§ **What the task requires**
In the entries below, find the line with "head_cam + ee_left" and the line with "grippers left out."; give again those lines and every line between them, exactly.
%%
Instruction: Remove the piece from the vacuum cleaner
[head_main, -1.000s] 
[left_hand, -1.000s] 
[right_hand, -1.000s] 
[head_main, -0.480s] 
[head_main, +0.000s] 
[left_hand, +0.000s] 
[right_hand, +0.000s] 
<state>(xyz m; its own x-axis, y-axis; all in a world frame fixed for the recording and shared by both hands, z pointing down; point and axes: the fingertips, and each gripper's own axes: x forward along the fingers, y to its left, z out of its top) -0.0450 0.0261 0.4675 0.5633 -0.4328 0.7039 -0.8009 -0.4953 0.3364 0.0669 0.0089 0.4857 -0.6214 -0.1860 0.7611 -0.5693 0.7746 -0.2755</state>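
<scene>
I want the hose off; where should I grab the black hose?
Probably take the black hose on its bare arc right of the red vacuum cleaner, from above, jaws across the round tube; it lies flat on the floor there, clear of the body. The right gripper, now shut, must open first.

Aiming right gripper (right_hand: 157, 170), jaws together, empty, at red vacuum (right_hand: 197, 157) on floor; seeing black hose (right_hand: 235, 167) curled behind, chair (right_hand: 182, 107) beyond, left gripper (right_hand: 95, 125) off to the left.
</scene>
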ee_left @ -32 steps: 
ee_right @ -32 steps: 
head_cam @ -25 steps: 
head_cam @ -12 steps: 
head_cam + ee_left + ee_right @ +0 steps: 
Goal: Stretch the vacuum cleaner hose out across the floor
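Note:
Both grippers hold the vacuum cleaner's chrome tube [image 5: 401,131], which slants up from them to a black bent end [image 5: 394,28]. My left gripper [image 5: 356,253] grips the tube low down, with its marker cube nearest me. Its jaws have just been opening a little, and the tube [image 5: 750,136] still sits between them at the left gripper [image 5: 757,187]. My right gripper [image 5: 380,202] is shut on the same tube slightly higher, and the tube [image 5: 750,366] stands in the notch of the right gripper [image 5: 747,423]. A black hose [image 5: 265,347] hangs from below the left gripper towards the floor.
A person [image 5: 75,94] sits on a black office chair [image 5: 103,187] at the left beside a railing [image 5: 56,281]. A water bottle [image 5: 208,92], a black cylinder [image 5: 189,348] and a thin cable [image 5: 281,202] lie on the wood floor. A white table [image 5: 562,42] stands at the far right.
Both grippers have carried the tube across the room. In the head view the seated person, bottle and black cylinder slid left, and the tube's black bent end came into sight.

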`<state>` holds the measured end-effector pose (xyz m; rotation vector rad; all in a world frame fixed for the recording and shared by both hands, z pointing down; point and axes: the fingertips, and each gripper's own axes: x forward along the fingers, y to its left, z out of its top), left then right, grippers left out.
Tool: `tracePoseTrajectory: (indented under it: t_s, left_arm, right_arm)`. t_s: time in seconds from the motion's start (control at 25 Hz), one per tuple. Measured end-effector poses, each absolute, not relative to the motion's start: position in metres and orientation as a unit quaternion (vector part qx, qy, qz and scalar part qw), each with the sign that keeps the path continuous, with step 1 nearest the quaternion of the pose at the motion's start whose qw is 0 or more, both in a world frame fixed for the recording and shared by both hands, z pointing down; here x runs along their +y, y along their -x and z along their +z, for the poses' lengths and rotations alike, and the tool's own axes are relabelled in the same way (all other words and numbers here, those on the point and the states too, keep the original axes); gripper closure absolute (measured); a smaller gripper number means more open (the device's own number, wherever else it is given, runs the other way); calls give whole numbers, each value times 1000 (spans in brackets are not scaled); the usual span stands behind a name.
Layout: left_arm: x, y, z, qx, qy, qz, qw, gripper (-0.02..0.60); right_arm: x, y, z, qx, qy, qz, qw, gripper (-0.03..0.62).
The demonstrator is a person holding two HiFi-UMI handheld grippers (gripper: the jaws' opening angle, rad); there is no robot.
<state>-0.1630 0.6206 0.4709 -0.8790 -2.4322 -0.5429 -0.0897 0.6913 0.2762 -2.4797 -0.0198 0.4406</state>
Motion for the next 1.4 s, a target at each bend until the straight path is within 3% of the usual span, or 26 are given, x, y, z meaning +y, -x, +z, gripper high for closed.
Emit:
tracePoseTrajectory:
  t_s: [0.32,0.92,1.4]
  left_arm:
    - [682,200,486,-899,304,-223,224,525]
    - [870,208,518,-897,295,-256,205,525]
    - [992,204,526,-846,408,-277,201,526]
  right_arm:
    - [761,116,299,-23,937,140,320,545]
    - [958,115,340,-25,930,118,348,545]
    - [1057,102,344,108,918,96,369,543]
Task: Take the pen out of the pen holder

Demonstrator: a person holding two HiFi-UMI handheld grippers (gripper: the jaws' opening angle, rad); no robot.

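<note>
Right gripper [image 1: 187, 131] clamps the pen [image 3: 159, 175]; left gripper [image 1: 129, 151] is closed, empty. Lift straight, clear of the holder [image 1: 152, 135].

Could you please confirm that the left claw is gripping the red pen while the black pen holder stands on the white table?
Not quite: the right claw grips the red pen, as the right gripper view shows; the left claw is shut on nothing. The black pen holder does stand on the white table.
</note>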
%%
§ **Answer below**
head_cam + ee_left + ee_right @ +0 steps: 
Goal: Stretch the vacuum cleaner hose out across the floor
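Note:
Both grippers hold the vacuum cleaner's chrome tube [image 5: 401,131], which slants up from them to a black bent end [image 5: 394,28]. My left gripper [image 5: 356,253] grips the tube low down, with its marker cube nearest me. Its jaws have just been opening a little, and the tube [image 5: 750,136] still sits between them at the left gripper [image 5: 757,187]. My right gripper [image 5: 380,202] is shut on the same tube slightly higher, and the tube [image 5: 750,366] stands in the notch of the right gripper [image 5: 747,423]. A black hose [image 5: 265,347] hangs from below the left gripper towards the floor.
A person [image 5: 75,94] sits on a black office chair [image 5: 103,187] at the left beside a railing [image 5: 56,281]. A water bottle [image 5: 208,92], a black cylinder [image 5: 189,348] and a thin cable [image 5: 281,202] lie on the wood floor. A white table [image 5: 562,42] stands at the far right.
Both grippers have carried the tube across the room. In the head view the seated person, bottle and black cylinder slid left, and the tube's black bent end came into sight.
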
`<state>` holds the measured end-effector pose (xyz m; rotation vector rad; all in a world frame fixed for the recording and shared by both hands, z pointing down; point and axes: the fingertips, and each gripper's own axes: x forward along the fingers, y to its left, z out of its top), left then right, grippers left out.

Nothing else is required to complete the output.